Neurotensin(8-13)

Neurotensin(8-13) is a biologically active peptide fragment derived from the C-terminal region of the neurotensin neuropeptide, which is widely distributed in the central nervous system and peripheral tissues. As a truncated yet functionally significant segment, it retains the core bioactivity of the full-length peptide, making it a valuable tool for dissecting neurotensin-mediated signaling pathways. Its high affinity for neurotensin receptors, particularly NTS1 and NTS2, underpins its importance in neuropharmacological research, receptor binding studies, and investigations into neuromodulatory processes. The unique sequence and stability of Neurotensin(8-13) facilitate its use in a range of experimental models to elucidate the physiological and biochemical roles of neurotensin-derived peptides.

Receptor binding assays: Neurotensin(8-13) is extensively utilized as a selective ligand in receptor binding studies to characterize the pharmacological properties of neurotensin receptors. Its ability to mimic the endogenous ligand's interaction with NTS1 and NTS2 allows researchers to quantify receptor density, assess binding affinity, and evaluate the specificity of receptor antagonists or agonists. This application is fundamental in mapping neurotensin receptor distribution in various tissues and cell lines, providing insights into receptor functionality and regulation.

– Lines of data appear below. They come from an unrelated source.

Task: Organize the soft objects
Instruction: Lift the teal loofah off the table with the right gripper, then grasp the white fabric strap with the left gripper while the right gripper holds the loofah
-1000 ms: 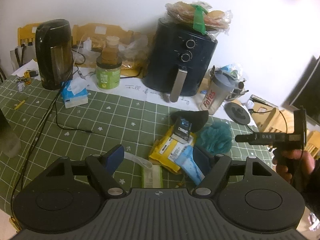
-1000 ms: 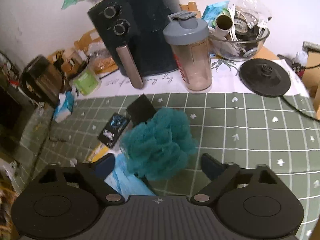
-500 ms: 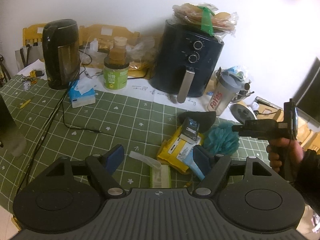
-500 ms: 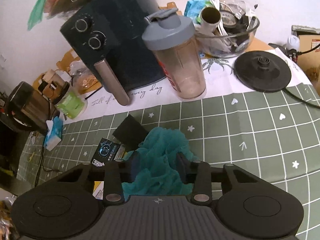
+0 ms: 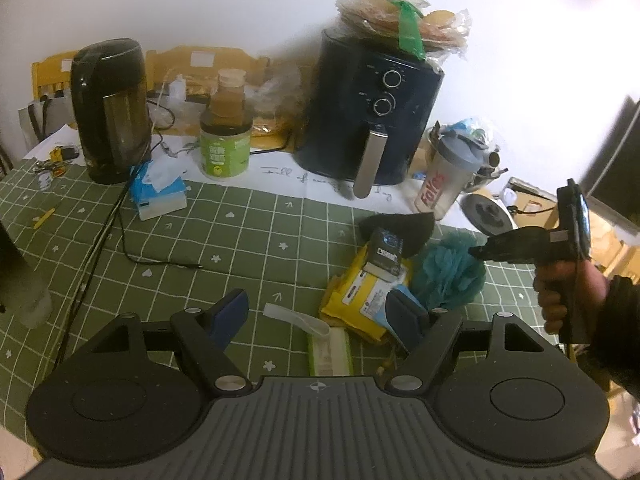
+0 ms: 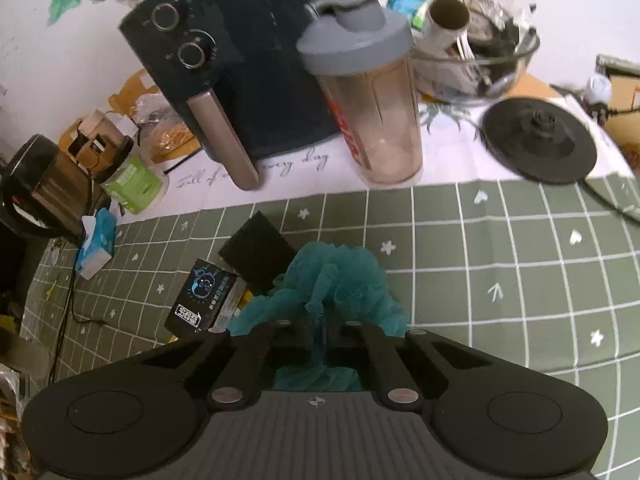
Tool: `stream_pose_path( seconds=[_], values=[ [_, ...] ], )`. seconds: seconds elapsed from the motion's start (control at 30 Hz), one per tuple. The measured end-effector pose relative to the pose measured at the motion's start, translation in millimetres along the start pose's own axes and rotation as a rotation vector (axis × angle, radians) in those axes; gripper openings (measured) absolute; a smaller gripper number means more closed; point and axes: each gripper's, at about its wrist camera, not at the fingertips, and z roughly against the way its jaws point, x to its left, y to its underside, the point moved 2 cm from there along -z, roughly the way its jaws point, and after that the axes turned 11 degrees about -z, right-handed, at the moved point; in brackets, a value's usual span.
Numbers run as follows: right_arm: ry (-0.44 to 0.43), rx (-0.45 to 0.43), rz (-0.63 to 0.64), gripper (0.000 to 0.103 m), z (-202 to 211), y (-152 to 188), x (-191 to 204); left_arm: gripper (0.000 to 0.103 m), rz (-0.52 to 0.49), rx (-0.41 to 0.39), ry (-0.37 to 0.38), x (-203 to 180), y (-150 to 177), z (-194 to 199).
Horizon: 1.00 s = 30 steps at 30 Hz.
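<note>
A teal mesh bath pouf (image 6: 332, 276) lies on the green checked tablecloth (image 6: 500, 264), and my right gripper (image 6: 320, 344) is shut on it, its pads pinched deep into the mesh. In the left wrist view a hand holds the right gripper (image 5: 478, 250) against the pouf (image 5: 448, 276) from the right. Left of the pouf lie a black sponge pad (image 5: 404, 226), a small black box (image 5: 384, 250) and a yellow wipes pack (image 5: 358, 294). My left gripper (image 5: 318, 310) hangs open above the cloth with nothing between its fingers.
At the back stand a dark air fryer (image 5: 372, 120), a shaker bottle (image 5: 444, 180), a green jar (image 5: 224, 148) and a black kettle (image 5: 112, 112). A blue tissue pack (image 5: 158, 192) and a black cable (image 5: 120, 224) lie to the left. A kettle base (image 6: 536, 140) sits at the right.
The right gripper came down over the teal pouf and its jaws closed from wide apart to pinching the mesh. The left gripper stayed open and hardly moved.
</note>
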Motion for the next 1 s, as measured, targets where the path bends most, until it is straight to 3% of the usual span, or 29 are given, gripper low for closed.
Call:
stream_pose_path(
  seconds=[0.6, 0.8, 1.0],
  values=[
    [-0.001, -0.116, 0.123, 0.005, 92, 3, -6, 0.075, -0.171, 0.086, 0.063, 4, -6, -68],
    [0.000, -0.139, 0.122, 0.005, 116, 11, -11, 0.075, -0.227, 0.189, 0.096, 5, -1, -108],
    [-0.002, -0.163, 0.100, 0.005, 135, 19, -15, 0.075, -0.217, 0.302, 0.175, 4, 8, -146]
  ],
)
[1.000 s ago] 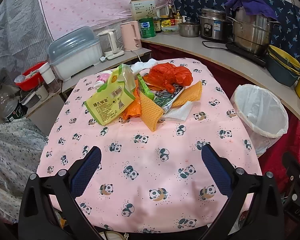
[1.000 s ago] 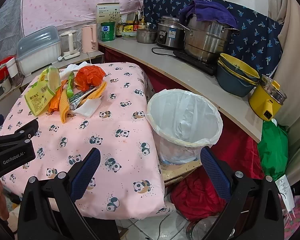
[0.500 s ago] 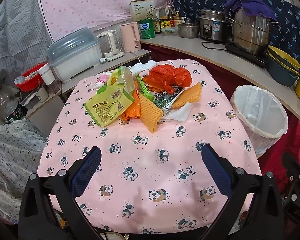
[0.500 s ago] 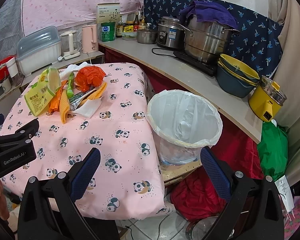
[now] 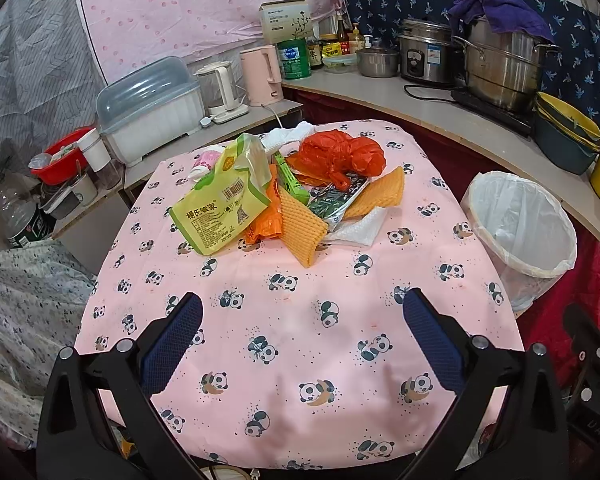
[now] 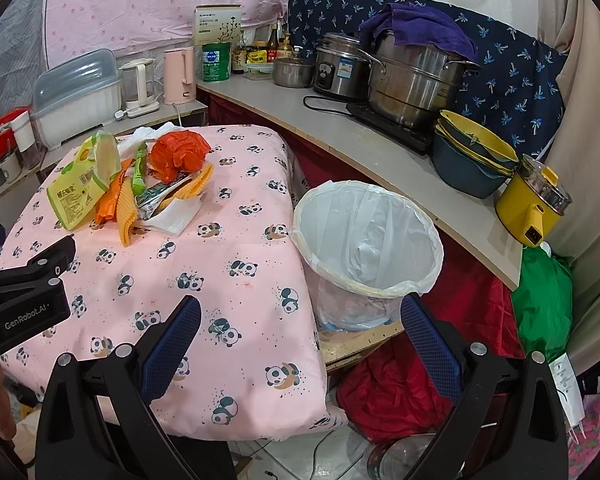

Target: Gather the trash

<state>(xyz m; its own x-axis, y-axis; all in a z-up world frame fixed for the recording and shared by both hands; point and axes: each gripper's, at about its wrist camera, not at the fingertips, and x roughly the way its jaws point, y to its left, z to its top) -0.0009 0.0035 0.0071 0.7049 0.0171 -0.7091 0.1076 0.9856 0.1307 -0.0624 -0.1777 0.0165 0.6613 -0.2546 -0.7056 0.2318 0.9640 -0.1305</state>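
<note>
A heap of trash lies on the far half of the panda-print table (image 5: 300, 320): a yellow-green snack bag (image 5: 220, 204), a crumpled red plastic bag (image 5: 340, 156), orange foam netting (image 5: 304, 224), a dark wrapper (image 5: 336, 200) and a white tissue (image 5: 360, 228). A bin with a white liner (image 5: 520, 232) (image 6: 368, 240) stands right of the table. My left gripper (image 5: 300, 340) hovers open over the near table edge, well short of the heap. My right gripper (image 6: 300, 344) is open with nothing in it, low by the table's right corner in front of the bin. The heap also shows in the right wrist view, with the snack bag (image 6: 80, 188) and red bag (image 6: 180, 154).
A curved counter (image 6: 340, 128) behind the bin carries steel pots (image 6: 412, 76), stacked bowls (image 6: 472, 160) and a yellow cooker (image 6: 532, 208). A side shelf holds a dish box (image 5: 148, 108) and kettles (image 5: 260, 76). Red cloth (image 6: 392, 396) and a green bag (image 6: 540, 304) lie on the floor.
Both views are almost unchanged; the left gripper has drifted very slightly, and nothing on the table has moved.
</note>
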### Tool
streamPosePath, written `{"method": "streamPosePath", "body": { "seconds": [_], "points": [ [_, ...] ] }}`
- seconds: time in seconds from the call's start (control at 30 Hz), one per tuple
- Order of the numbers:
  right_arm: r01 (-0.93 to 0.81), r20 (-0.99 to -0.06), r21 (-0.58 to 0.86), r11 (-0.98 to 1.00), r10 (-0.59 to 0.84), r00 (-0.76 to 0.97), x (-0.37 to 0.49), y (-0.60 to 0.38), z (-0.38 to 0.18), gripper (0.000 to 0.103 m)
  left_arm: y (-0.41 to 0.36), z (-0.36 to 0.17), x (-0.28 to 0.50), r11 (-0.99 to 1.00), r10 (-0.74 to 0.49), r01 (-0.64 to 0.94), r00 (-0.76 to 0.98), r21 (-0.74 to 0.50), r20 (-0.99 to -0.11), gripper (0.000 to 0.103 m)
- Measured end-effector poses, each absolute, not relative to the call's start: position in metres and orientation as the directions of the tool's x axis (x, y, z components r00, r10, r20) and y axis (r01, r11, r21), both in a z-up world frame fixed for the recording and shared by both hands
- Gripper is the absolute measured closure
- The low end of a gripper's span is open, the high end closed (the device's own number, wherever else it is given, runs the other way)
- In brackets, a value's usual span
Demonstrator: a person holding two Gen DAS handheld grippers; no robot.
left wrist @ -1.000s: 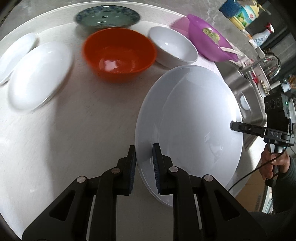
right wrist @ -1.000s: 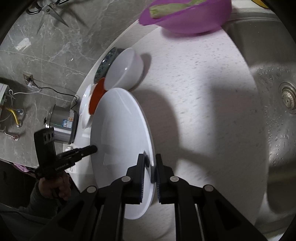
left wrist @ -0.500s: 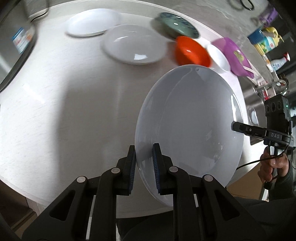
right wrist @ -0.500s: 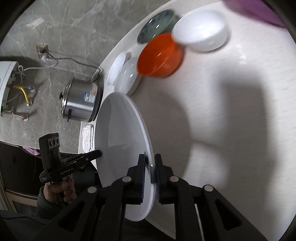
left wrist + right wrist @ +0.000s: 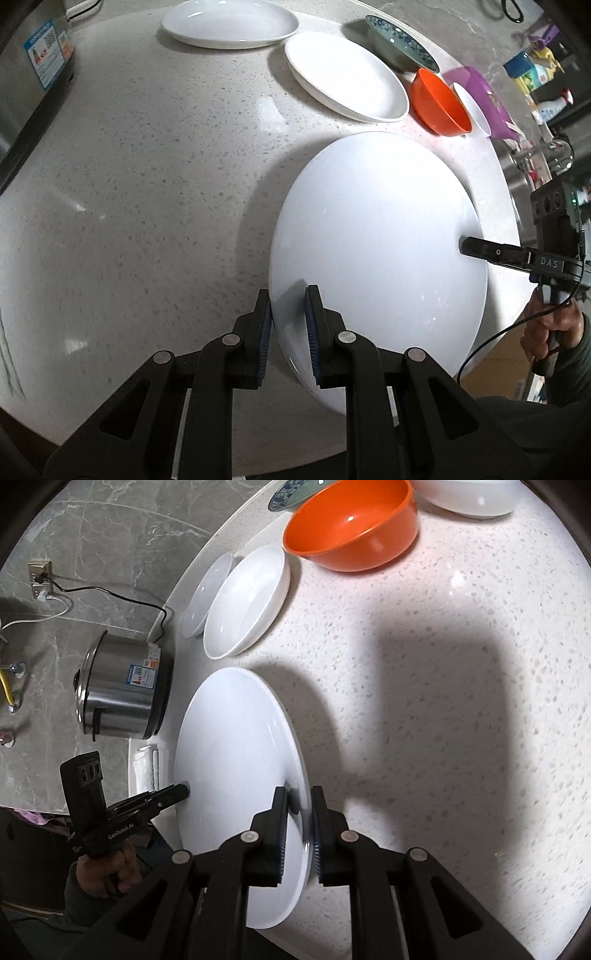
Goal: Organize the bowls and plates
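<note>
A large white plate (image 5: 376, 251) hangs over the speckled counter, held at two opposite rims. My left gripper (image 5: 288, 325) is shut on its near rim in the left wrist view. My right gripper (image 5: 299, 819) is shut on the opposite rim (image 5: 240, 746); it also shows at the plate's far edge as right gripper (image 5: 465, 245). Two smaller white plates (image 5: 343, 77) (image 5: 229, 22) lie at the back of the counter. Beside them sit an orange bowl (image 5: 439, 103), a white bowl (image 5: 474, 109) and a blue patterned dish (image 5: 402, 40).
A steel rice cooker (image 5: 122, 690) stands at the counter's left end, with a folded white cloth (image 5: 146, 766) in front of it. A purple bowl (image 5: 487, 99) and bottles sit to the far right near the tap. A hand (image 5: 550, 332) grips the right tool.
Both grippers carried the large plate sideways along the counter toward the rice cooker end. The bowls have slid off to the right and the two smaller white plates came closer.
</note>
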State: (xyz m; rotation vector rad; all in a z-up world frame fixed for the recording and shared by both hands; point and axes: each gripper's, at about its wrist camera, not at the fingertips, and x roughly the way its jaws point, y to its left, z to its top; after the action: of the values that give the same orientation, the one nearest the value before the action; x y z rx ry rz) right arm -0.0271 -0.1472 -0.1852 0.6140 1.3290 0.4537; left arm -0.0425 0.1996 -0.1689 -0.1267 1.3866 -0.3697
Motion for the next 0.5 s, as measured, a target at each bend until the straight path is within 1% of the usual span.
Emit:
{"method": "streamPosePath", "body": {
  "seconds": [0.17, 0.5],
  "points": [
    [0.032, -0.777, 0.614, 0.789, 0.596, 0.204, -0.032, -0.139, -0.187, 0.089, 0.213, -0.182, -0.042, 0.933, -0.331, 0.191, 0.131, -0.304, -0.934, 0.086],
    [-0.016, -0.786, 0.597, 0.802, 0.589, 0.189, -0.023, -0.133, -0.194, 0.087, 0.212, -0.179, -0.046, 0.941, -0.315, 0.182, 0.171, -0.285, -0.933, 0.085]
  ]
}}
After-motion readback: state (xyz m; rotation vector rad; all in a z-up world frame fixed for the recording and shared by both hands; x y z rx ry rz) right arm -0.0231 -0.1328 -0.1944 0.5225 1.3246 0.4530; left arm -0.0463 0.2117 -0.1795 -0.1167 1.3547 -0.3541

Signal transduction research: The peptide fragment serves as a potent activator in studies of intracellular signaling cascades initiated by neurotensin receptor activation. By applying Neurotensin(8-13) to cultured cells or tissue preparations, investigators can monitor downstream events such as phospholipase C activation, calcium mobilization, and MAPK pathway modulation. These experiments are crucial for delineating the molecular mechanisms underlying neurotensin's neuromodulatory and neuroendocrine effects, as well as for identifying potential targets for pharmacological intervention.

Neuropharmacological modeling: As a stable and active mimic of the endogenous neurotensin ligand, Neurotensin(8-13) is frequently employed in neuropharmacological models to study the physiological consequences of neurotensin receptor engagement. Its application enables the examination of synaptic transmission, neuronal excitability, and neurotransmitter release in both in vitro and ex vivo systems. Such studies are instrumental in advancing the understanding of neurotensin's role in modulating neural circuits involved in pain processing, thermoregulation, and behavioral responses.

Peptide structure-activity relationship (SAR) studies: The defined sequence and preserved activity of Neurotensin(8-13) make it an ideal template for structure-activity relationship investigations. By systematically modifying amino acid residues or employing analogs, researchers can probe the determinants of receptor selectivity, binding affinity, and functional efficacy. These SAR studies facilitate the rational design of novel neurotensin-based ligands with improved pharmacological profiles or tailored biological activity, supporting drug discovery and basic neuropeptide research.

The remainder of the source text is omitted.